There are good reasons why utilities have yet to deliver on an enterprise DERMS platform — the integration challenge is a daunting one. “You have a native operating environment for every single device,” Romito said. “When you layer similar devices in with non-similar devices, it’s become a much more complex resource.” And all of these DER resources have to be managed in conjunction with APS’s existing distribution grid operations — “the conventional grid is full of fascinating telemetry, and that has to talk to the greater system. “ 

EnergyHub is taking on some new challenges as part of the APS project, Frader-Thompson said. It’s already managing and optimizing millions of smart thermostats across the country, but primarily for the traditional goals of broader energy efficiency and peak load reduction, he said. The APS project adds the imperative to consume energy during solar-rich hours, and combining multiple devices. “If you look at the discrete services we’re providing, there’s a load-shifting element that’s important — think of it as flexible capacity,” he said. 
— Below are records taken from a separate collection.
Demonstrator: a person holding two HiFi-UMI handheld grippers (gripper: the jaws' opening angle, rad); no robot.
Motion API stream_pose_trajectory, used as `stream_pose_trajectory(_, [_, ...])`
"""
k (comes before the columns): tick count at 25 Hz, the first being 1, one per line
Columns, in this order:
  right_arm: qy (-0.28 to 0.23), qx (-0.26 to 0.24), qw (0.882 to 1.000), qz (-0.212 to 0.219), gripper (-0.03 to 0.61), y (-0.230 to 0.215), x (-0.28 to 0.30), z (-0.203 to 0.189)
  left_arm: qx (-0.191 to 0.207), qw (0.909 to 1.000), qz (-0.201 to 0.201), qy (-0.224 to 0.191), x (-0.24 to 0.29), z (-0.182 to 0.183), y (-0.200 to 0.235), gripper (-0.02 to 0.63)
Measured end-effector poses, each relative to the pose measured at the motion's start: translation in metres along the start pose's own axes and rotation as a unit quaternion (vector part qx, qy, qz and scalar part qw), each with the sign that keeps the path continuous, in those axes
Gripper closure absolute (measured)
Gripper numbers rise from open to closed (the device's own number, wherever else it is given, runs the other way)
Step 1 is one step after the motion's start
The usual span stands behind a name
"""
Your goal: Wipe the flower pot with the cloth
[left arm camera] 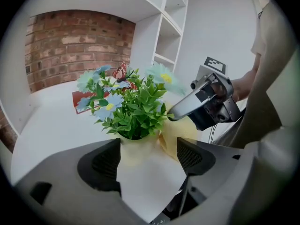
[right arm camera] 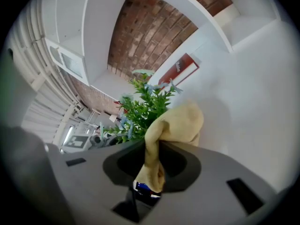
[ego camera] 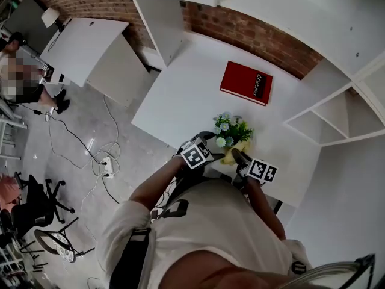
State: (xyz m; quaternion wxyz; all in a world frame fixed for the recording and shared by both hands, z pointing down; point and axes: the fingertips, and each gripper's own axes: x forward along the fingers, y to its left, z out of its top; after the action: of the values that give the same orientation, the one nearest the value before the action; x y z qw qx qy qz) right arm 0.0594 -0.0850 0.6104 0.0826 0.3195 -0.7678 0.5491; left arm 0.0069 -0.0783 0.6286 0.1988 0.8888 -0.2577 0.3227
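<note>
- The left gripper [left arm camera: 149, 149] grasps the flower pot [left arm camera: 147, 182], one jaw on each side of it.
- The yellow cloth [right arm camera: 180, 123] touches the flower pot's right side.
- The right gripper [right arm camera: 157, 151], just right of the flower pot, is clamped on the cloth.

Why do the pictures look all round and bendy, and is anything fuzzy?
Head view: the wide lens curves the shelves, light is even. Left gripper view: dark round border, flower pot fairly sharp. Right gripper view: same round border, the close cloth looks soft, the table washed-out bright.
</note>
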Motion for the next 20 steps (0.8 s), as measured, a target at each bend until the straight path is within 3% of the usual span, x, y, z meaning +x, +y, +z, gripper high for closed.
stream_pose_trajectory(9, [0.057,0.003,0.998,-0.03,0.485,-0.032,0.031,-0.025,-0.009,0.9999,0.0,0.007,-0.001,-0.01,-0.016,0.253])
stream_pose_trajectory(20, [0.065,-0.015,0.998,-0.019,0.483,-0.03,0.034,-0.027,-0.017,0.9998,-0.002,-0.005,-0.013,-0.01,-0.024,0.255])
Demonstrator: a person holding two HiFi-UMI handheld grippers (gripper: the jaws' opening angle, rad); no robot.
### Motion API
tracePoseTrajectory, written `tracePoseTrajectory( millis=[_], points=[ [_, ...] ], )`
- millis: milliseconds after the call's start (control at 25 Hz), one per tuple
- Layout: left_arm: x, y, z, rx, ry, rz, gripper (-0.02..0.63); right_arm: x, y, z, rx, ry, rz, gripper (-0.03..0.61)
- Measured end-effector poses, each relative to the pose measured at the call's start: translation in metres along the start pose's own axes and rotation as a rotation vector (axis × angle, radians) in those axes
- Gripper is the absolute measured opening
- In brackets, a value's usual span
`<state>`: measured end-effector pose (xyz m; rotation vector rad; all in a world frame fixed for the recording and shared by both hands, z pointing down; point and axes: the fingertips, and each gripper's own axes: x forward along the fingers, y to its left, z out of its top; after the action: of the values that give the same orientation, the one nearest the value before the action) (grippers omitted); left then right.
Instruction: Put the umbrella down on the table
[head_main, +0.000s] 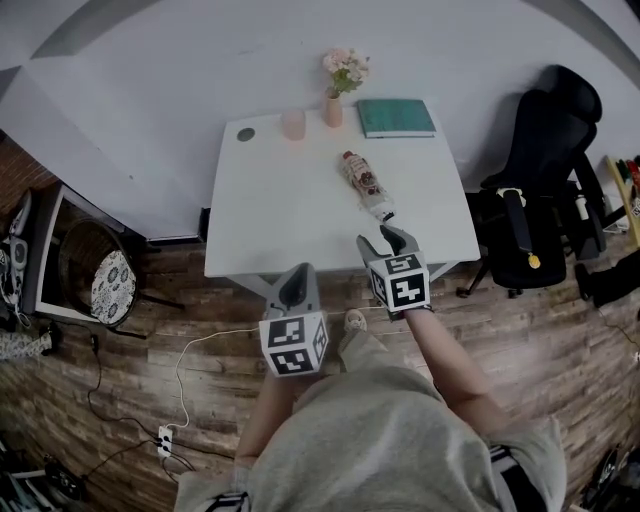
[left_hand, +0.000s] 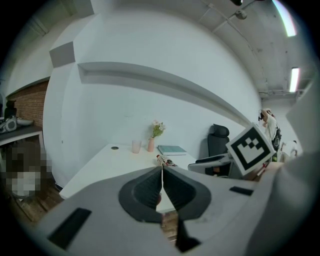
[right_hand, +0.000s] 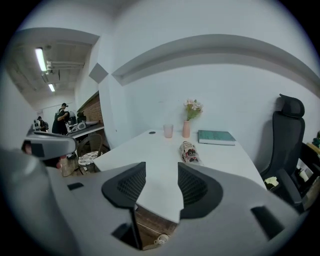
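The folded umbrella (head_main: 366, 184), in a patterned sleeve with a pale handle end, lies on the white table (head_main: 290, 225) right of its middle. It also shows small in the left gripper view as the umbrella (left_hand: 165, 161) and ahead of the jaws in the right gripper view as the umbrella (right_hand: 189, 151). My right gripper (head_main: 385, 238) hovers at the table's near edge just short of the handle end; its jaws stand open with nothing between them (right_hand: 161, 172). My left gripper (head_main: 297, 284) is off the table's front edge, jaws shut on nothing (left_hand: 162, 169).
At the table's far edge stand a pink cup (head_main: 292, 125), a vase with flowers (head_main: 333, 108) and a green book (head_main: 396, 117). A black office chair (head_main: 540, 190) stands to the right. A wire chair with a cushion (head_main: 100, 280) is at left. A cable and power strip (head_main: 165, 437) lie on the floor.
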<state>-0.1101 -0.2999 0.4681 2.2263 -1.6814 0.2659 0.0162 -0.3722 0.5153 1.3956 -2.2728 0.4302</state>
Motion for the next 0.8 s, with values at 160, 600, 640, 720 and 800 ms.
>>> tracePoseTrajectory(
  millis=[160, 600, 640, 720, 800],
  points=[
    [-0.023, -0.004, -0.011, 0.003, -0.002, -0.002, 0.009, -0.026, 0.016, -0.010, 0.001, -0.025, -0.002, 0.173],
    [-0.091, -0.010, -0.042, 0.007, 0.000, 0.003, 0.009, -0.103, 0.057, -0.036, 0.021, -0.090, -0.040, 0.066],
    [-0.096, -0.010, -0.044, 0.007, 0.000, 0.002, 0.009, -0.110, 0.061, -0.037, 0.023, -0.097, -0.042, 0.058],
    [-0.105, -0.011, -0.049, 0.005, 0.001, 0.001, 0.009, -0.122, 0.067, -0.039, 0.027, -0.111, -0.044, 0.041],
    [-0.114, -0.013, -0.053, 0.005, 0.002, -0.002, 0.009, -0.134, 0.073, -0.042, 0.029, -0.125, -0.047, 0.025]
  ],
)
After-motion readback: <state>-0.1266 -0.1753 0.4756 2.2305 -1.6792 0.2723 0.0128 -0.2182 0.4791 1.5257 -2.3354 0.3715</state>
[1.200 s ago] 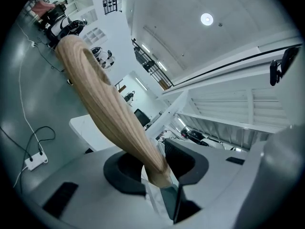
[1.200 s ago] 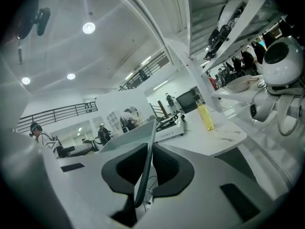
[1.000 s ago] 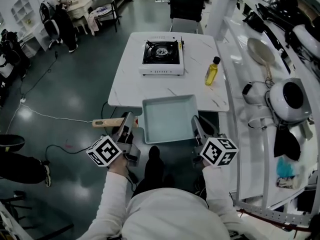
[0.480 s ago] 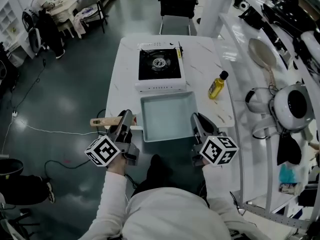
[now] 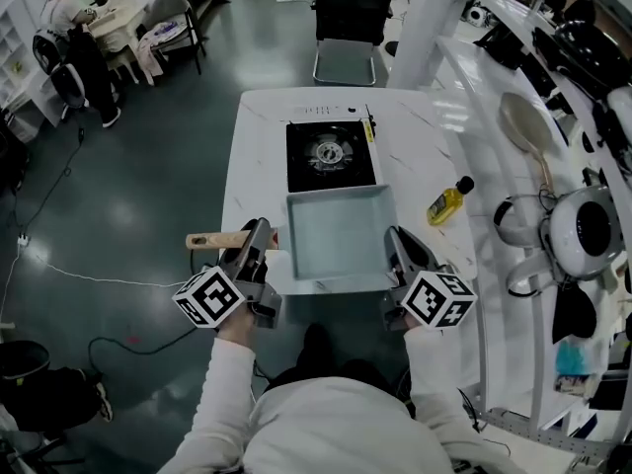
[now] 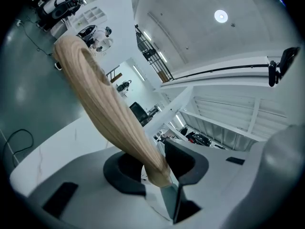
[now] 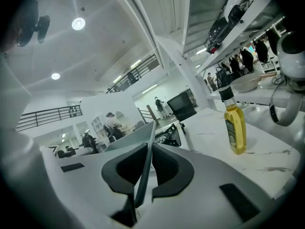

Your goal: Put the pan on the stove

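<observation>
Holding pan (image 5: pixel 341 237) from both sides. Pan: square, shallow, pale matte grey, thin walls, with a straight light-wood handle (image 5: pixel 219 240) sticking out left. Left gripper (image 5: pixel 259 243) is clamped on the handle close to the pan, dark pads pressing the rounded wood. Right gripper (image 5: pixel 397 247) pinches the thin right wall edge-on. Pan spans between the two over the white marbled table (image 5: pixel 259 146), far edge overlapping the front of the black-topped stove (image 5: pixel 330 154) with its round burner. Yellow oil bottle (image 5: pixel 449 201) stands just right.
</observation>
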### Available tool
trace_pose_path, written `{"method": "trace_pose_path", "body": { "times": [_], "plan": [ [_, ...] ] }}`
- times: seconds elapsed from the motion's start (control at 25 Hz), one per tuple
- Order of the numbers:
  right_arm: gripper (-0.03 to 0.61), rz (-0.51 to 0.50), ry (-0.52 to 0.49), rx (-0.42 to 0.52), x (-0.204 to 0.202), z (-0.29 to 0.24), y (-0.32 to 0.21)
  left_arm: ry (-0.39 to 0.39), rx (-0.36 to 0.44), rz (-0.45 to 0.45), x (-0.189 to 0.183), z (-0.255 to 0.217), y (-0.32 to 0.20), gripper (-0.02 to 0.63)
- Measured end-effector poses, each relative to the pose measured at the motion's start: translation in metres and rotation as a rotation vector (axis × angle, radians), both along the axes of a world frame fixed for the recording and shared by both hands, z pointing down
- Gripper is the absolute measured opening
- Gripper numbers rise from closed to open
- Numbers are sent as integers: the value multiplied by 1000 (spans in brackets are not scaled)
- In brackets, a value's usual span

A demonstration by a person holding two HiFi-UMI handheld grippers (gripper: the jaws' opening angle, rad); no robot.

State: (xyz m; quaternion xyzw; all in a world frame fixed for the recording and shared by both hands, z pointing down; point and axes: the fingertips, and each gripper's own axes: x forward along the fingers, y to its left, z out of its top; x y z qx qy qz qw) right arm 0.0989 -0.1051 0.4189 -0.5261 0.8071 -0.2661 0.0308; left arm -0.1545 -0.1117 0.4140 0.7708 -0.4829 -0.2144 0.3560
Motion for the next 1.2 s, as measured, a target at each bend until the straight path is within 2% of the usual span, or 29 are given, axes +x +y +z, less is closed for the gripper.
{"method": "trace_pose_path", "body": {
  "times": [0.56, 1.2],
  "plan": [
    [49, 27, 16, -27, -7, 5, -60, 3, -3, 42, -5, 3, -69, 138],
    [49, -25, 32, -50, -12, 16, -151, 0, -25, 18, -10, 13, -153, 138]
  ]
}}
The APS project is also putting EnergyHub’s platform to use in managing smart inverters and batteries, though not in a direct control role, he said. Instead, EnergyHub is managing so-called “phase one” smart inverter capabilities — largely automated features like low-voltage ride through or reactive power support — in terms of collecting the data on their operations for later audits or reviews, he said. “You’re programming a curve, and saying, we need all these things to have the same curve set, and when they act, you can monitor what they actually do.” 

But in the process of building the real-time integrations to all of these systems, EnergyHub is also creating the platform that could be used for more active management of these smart inverters, he said. The first application on this front will likely be through remote updating of smart inverter settings in response to changing conditions: “You may have to periodically upgrade these settings, and the last thing you’d want to do is roll a truck” to do it. 

EnergyHub’s platform will also be critical in managing the combination of smart thermostats, water heaters, inverters and batteries to demonstrate how they can be operated in the most cost-effective manner, he said. But this cost-effectiveness calculation becomes much more complex when one considers that every action a DER can take has financial impacts for the customer, for local distribution grid operations, and at the system-wide level.  

APS isn’t just looking to integrate DERs to help manage its current grid and energy market challenges, he added. The broader goal of the pilot is “to show that you can make long-term planning decisions around this stuff. It used to be that demand response was the thing that was there, but you hoped you didn’t have to use,” he said. “If you’re using it all the time, you have to convince the distribution system operators, the transmission system operators, that it’s just as reliable” as traditional utility investments, “while still keeping customers satisfied.” 

Integrating DERs into utilities’ future grid and generation investment decisions has largely been driven by state utility regulators, as with New York’s Reforming the Energy Vision (REV) initiative or California’s Distribution Resource Plan proceeding. Arizona has seen a host of important regulatory decisions affecting rooftop solar net metering, customer demand charges, time-of-use rates and other policies that affect the state’s DER picture, Romito said. 

But APS has undertaken its pilot with EnergyHub and broader plans for DER integration without the push of a regulatory proceeding. “We’ve chosen to use a more sophisticated methodology in distribution planning,” said Romito. “We need to investigate what distributed energy resources can do to solve both thermal and power quality constraints. Can you do non-wires alternatives? Can you do capital deferral? There are so many use cases we need to understand, objectively and transparently.”